68. Ellis SB, Brust PF, Koutz PJ, Waters AF, Harpold MM, Gingeras TR. Выделение алкогольоксидазы и двух других генов, регулируемых метанолом, из дрожжей Pichia pastoris. Мол Селл Биол. 1985; 5: 1111–1121. [Бесплатная статья PMC] [PubMed] [Google Scholar]

69. Tschopp JF, Brust PF, Cregg JM, Stillman C, Gingeras TR. Экспрессия гена lacZ из двух промоторов, регулируемых метанолом, у Pichia pastoris. Нуклеиновые Кислоты Res. 1987; 15: 3859–3876. doi: 10.1093/нар/15.9.3859. [Бесплатная статья PMC] [PubMed] [CrossRef] [Google Scholar]

70. Порро Д., Гассер Б., Фоссати Т., Маурер М., Брандуарди П., Зауэр М., Маттанович Д. Производство рекомбинантных белков и метаболитов в дрожжах. Приложение Microbiol Biotechnol. 2011; 89: 939–948. doi: 10.1007/s00253-010-3019-з. [PubMed] [CrossRef] [Google Scholar]

71. Shin CS, Hong MS, Bae CS, Lee J. Повышенное производство мини-проинсулина человека в культурах с подпиткой при высокой плотности клеток Escherichia coli BL21 (DE3) [ pET-3aT2M2] Biotechnol Prog. 1997; 13: 249–257. doi: 10.1021/bp970018m. [PubMed] [CrossRef] [Google Scholar]

72. Mergulhao F, Taipa M, Cabral J, Monteiro G. Оценка узких мест в секреции проинсулина Escherichia coli. Дж Биотехнолог. 2004; 109:31–43. doi: 10.1016/j.jbiotec.2003.10.024. [PubMed] [CrossRef] [Академия Google]

73. Gurramkonda C, Polez S, Skoko N, Adnan A, Gabel T, Chugh D, Swaminathan S, Khanna N, Tisminetzky S, Rinas U. Применение простого метода периодической подпитки для секреторного производства предшественника инсулина на высоком уровне. с использованием Pichia pastoris с последующей очисткой и конверсией в человеческий инсулин. Факт микробной клетки. 2010;9:31. дои: 10.1186/1475-2859-9-31. [Статья бесплатно PMC] [PubMed] [CrossRef] [Google Scholar]

74. Оуэнс Д.Р., Вора Дж.П., Долбен Дж. Человеческий инсулин и не только: обзор технологии полусинтеза и рекомбинантной ДНК. В: Pickup JC, редактор.

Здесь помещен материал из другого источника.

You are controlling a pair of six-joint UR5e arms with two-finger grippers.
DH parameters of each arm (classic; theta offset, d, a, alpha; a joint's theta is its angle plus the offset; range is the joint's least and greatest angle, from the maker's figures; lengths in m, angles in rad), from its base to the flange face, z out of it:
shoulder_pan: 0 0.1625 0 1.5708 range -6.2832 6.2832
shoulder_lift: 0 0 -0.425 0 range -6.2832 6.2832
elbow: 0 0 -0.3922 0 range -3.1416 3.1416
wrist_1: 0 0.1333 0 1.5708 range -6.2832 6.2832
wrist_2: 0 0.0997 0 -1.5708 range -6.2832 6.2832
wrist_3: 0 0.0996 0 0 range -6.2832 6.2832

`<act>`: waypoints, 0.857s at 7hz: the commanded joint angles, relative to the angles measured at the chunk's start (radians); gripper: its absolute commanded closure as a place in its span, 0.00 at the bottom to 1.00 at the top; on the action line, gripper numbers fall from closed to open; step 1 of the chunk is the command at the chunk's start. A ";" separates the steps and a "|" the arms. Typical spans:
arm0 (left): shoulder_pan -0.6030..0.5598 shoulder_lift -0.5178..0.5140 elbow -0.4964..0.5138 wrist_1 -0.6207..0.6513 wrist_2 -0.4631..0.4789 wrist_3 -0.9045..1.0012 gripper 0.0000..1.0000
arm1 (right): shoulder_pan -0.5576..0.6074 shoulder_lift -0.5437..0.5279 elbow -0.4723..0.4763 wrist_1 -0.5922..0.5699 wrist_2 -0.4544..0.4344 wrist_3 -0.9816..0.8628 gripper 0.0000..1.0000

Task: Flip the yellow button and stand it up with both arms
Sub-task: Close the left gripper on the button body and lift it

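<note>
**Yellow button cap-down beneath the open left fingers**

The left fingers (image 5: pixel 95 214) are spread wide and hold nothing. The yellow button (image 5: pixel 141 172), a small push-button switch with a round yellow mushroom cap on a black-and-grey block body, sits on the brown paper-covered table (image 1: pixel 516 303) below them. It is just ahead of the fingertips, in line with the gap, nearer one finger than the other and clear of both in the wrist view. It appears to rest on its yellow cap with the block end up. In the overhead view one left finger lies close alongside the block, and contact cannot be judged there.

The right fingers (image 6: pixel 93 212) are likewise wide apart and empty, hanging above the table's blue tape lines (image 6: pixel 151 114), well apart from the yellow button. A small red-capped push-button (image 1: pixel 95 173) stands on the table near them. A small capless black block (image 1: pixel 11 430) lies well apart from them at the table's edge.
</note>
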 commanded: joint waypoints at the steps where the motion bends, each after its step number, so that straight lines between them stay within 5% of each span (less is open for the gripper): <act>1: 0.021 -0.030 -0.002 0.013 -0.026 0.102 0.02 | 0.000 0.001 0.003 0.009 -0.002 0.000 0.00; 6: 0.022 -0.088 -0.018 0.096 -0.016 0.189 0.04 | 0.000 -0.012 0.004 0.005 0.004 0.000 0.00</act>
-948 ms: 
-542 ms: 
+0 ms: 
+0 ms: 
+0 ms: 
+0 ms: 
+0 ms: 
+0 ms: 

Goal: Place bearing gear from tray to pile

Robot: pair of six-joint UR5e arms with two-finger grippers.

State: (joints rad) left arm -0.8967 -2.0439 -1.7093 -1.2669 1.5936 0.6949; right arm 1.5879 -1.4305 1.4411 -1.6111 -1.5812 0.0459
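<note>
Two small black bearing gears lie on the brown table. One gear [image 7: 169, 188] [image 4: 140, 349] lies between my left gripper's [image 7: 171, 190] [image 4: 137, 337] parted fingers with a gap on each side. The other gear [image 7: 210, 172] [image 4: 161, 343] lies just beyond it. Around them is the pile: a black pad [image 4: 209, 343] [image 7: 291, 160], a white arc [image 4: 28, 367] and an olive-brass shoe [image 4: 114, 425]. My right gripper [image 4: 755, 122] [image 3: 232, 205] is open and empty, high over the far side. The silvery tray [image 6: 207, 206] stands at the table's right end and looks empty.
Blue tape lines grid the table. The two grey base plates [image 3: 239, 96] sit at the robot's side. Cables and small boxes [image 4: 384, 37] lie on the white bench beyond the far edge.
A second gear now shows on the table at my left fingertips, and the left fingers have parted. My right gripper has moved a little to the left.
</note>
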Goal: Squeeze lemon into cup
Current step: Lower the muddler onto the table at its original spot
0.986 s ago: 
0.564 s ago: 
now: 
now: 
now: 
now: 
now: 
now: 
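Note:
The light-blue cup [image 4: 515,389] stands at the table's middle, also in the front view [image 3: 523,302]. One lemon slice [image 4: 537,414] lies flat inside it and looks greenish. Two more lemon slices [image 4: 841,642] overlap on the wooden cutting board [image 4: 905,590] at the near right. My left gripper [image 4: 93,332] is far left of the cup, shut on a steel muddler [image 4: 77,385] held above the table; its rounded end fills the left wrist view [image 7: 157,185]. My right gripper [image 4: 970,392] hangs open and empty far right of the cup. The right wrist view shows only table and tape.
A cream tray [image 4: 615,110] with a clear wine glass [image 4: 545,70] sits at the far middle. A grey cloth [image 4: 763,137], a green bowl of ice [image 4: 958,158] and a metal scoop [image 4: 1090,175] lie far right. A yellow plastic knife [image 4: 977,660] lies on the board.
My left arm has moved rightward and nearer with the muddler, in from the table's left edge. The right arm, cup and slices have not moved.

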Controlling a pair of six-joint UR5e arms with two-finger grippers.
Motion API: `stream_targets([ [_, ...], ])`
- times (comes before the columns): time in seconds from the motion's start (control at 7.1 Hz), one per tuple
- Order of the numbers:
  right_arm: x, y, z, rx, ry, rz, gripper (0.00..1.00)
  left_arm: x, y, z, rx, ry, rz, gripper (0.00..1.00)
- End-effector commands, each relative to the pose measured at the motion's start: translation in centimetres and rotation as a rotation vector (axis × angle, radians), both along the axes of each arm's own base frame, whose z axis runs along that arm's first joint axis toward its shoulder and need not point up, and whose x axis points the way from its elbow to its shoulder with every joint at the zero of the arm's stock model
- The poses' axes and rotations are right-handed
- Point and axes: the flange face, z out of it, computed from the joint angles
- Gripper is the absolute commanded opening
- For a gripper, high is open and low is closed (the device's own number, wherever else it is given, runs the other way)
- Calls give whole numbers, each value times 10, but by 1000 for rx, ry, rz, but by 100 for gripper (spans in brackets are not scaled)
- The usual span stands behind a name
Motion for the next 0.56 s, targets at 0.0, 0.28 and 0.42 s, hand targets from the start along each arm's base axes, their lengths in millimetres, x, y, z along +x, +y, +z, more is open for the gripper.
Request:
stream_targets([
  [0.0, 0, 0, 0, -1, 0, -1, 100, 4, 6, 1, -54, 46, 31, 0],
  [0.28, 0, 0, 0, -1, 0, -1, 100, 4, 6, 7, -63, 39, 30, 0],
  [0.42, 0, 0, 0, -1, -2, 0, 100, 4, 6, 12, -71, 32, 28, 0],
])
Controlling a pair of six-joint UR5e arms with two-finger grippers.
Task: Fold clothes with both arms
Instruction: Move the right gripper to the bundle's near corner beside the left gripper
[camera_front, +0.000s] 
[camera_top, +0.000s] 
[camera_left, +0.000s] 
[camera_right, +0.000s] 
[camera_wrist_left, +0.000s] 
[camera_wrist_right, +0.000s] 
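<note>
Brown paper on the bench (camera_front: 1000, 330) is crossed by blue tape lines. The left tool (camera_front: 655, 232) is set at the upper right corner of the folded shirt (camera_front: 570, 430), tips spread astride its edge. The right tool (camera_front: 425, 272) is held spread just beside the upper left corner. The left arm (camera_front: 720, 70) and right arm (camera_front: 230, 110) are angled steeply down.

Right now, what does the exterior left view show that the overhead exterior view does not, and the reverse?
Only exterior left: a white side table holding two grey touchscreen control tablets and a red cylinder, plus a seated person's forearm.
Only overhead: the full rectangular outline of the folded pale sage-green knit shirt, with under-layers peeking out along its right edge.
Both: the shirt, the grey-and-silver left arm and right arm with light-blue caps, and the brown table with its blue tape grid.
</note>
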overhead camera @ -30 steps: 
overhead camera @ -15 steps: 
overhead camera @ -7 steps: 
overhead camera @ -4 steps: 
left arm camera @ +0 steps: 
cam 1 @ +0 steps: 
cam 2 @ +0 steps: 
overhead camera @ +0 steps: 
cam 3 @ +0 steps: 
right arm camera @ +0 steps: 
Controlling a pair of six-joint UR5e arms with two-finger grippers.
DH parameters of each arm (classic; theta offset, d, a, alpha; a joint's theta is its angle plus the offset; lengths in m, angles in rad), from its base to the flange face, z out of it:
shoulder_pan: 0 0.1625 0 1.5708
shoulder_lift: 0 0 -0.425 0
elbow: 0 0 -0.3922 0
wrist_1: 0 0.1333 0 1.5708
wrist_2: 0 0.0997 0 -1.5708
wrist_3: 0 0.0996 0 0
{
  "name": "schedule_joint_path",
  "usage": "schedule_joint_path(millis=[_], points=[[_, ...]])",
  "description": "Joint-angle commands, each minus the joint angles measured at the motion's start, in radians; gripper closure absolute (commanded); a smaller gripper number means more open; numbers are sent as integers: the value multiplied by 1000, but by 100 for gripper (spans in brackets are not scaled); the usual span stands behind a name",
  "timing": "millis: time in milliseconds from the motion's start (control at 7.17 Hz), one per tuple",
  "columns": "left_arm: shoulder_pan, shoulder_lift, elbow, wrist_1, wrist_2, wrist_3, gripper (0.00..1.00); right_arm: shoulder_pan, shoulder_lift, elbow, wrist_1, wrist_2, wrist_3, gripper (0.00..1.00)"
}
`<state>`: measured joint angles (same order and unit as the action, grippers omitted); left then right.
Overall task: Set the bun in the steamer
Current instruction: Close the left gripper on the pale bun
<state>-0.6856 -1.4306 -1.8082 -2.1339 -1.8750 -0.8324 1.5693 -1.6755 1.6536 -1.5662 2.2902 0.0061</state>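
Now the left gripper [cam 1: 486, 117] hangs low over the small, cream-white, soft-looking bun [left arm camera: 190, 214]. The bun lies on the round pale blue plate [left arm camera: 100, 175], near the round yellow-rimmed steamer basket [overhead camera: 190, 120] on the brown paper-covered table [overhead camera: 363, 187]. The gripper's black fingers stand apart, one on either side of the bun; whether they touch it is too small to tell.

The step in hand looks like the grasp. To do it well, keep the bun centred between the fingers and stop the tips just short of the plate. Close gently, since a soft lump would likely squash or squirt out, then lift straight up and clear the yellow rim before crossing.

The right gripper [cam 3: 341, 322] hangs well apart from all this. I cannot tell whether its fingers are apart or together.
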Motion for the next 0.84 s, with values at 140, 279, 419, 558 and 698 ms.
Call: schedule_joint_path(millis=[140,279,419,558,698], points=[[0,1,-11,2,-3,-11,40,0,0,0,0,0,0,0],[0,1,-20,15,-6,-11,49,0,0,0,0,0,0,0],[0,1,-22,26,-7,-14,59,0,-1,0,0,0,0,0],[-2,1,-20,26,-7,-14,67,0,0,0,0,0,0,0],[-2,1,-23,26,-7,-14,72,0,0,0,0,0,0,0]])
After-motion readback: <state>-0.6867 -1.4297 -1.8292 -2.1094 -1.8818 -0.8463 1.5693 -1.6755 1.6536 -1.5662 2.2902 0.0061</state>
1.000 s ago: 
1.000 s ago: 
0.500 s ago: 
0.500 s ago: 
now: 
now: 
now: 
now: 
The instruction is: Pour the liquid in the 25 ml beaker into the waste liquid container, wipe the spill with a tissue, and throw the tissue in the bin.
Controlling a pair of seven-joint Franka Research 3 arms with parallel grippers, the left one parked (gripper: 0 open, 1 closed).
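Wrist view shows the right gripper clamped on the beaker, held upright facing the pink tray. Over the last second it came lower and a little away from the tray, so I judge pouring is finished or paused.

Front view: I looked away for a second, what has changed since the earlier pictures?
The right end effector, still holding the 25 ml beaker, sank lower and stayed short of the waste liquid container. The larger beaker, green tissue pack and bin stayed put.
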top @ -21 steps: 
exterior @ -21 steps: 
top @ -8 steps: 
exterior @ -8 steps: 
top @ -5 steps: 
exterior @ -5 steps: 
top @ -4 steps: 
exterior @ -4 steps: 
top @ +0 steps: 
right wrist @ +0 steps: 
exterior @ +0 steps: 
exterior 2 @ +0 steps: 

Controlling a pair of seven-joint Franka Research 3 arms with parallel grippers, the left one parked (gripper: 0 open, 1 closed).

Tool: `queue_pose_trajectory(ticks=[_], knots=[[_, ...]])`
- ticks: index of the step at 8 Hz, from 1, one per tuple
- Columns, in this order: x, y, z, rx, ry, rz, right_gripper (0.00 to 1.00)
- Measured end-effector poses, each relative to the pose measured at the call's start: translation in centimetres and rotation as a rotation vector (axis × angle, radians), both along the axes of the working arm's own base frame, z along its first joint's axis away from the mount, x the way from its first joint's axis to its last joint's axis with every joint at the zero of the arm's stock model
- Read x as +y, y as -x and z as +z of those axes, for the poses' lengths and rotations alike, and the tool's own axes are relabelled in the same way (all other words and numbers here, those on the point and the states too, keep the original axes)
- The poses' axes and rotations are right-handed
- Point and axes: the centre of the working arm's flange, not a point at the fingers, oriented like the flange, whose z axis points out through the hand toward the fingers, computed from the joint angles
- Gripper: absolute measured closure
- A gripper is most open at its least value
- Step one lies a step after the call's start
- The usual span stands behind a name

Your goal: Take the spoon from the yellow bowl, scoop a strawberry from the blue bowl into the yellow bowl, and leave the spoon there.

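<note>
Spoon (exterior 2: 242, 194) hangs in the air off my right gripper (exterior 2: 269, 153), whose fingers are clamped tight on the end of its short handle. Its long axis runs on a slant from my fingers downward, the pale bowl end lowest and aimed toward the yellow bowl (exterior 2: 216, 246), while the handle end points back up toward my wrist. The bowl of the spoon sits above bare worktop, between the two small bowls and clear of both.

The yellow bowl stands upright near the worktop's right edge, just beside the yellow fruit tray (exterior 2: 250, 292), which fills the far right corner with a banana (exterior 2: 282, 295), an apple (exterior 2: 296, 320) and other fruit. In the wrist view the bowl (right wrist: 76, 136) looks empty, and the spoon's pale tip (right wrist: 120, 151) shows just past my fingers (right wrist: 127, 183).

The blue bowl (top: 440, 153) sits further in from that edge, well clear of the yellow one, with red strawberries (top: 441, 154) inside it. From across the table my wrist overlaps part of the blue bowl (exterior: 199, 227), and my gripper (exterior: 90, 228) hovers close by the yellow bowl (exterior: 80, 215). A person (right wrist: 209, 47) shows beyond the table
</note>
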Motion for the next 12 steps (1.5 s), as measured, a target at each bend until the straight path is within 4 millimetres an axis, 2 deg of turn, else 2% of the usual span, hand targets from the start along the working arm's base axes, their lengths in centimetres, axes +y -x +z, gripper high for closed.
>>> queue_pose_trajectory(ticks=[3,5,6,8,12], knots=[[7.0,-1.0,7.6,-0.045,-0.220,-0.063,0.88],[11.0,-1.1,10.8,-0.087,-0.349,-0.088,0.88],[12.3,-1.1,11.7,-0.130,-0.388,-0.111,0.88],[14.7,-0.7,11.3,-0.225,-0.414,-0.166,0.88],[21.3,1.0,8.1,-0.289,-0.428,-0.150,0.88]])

Биотехнология инсулинотерапии. Оксфорд: Блэквелл; 1991. стр. 24–41. [Google Scholar]

75. Фрэнк Б. Манипулирование положением пролина в В-цепи привело к получению мономерных инсулинов. Диабет. 1991; 40 (Приложение 1): 423A. [Google Scholar]

76. Kurtzhals P, Havelund S, Jonassen S, Markussen J. Влияние жирных кислот и некоторых лекарств на связывание альбумина ацилированного аналога инсулина длительного действия. Дж. Фарм. 1997;86(12):1365–1368. doi: 10.1021/js9701768. [PubMed] [CrossRef] [Google Scholar]

77. Оуэнс Д.Р., Зинман Б., Болли Г. Инсулины сегодня и в будущем. Ланцет. 2001;358:739–746. doi: 10.1016/S0140-6736(01)05842-1. [PubMed] [CrossRef] [Google Scholar]

78. Havelund S, Plum A, Ribel U, Jonassen I, Volund A, Markussen J, Kurtzhals P. Механизм пролонгации инсулина детемира, ацилированного аналога длительного действия. человеческого инсулина.